Given information:
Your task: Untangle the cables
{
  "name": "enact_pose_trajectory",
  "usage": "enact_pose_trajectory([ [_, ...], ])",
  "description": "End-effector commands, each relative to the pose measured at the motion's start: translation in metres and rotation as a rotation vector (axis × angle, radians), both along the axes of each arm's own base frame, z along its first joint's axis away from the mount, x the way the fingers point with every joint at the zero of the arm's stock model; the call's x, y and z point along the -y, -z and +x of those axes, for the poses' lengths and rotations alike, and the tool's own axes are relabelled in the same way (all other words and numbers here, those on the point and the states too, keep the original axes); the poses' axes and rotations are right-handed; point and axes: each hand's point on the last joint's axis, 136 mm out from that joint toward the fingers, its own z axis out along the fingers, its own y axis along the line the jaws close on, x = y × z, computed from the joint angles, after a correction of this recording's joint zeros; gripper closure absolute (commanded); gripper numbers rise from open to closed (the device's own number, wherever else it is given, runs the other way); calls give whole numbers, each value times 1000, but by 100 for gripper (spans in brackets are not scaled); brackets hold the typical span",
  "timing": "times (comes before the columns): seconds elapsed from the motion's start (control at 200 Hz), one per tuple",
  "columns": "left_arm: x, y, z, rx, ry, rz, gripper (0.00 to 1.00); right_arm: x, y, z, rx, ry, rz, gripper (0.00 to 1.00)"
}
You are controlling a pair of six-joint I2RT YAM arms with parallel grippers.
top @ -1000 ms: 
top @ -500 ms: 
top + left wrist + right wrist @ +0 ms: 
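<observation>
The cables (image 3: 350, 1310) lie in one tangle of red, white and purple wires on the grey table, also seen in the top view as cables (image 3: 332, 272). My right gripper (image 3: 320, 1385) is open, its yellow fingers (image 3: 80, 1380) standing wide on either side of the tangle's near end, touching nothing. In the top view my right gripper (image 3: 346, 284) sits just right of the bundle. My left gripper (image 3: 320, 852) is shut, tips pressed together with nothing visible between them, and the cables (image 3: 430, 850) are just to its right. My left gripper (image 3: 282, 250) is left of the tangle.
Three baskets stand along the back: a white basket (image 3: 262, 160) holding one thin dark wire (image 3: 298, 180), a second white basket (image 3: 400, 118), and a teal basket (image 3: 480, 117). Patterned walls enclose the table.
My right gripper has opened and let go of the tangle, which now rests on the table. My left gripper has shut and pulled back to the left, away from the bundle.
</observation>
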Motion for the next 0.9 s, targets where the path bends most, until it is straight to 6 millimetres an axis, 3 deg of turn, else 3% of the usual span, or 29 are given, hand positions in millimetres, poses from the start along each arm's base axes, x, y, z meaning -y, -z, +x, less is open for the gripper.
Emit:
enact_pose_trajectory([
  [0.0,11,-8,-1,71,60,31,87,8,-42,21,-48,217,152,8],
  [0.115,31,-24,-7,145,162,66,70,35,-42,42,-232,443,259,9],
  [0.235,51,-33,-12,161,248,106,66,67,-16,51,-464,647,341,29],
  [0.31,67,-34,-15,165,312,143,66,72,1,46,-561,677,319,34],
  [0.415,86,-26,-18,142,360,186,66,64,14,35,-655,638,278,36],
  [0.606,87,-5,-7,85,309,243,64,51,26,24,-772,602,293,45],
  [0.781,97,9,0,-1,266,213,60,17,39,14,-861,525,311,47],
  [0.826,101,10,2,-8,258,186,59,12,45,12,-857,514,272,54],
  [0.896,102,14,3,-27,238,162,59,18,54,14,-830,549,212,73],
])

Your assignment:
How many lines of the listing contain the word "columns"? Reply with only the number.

Output of the task:
2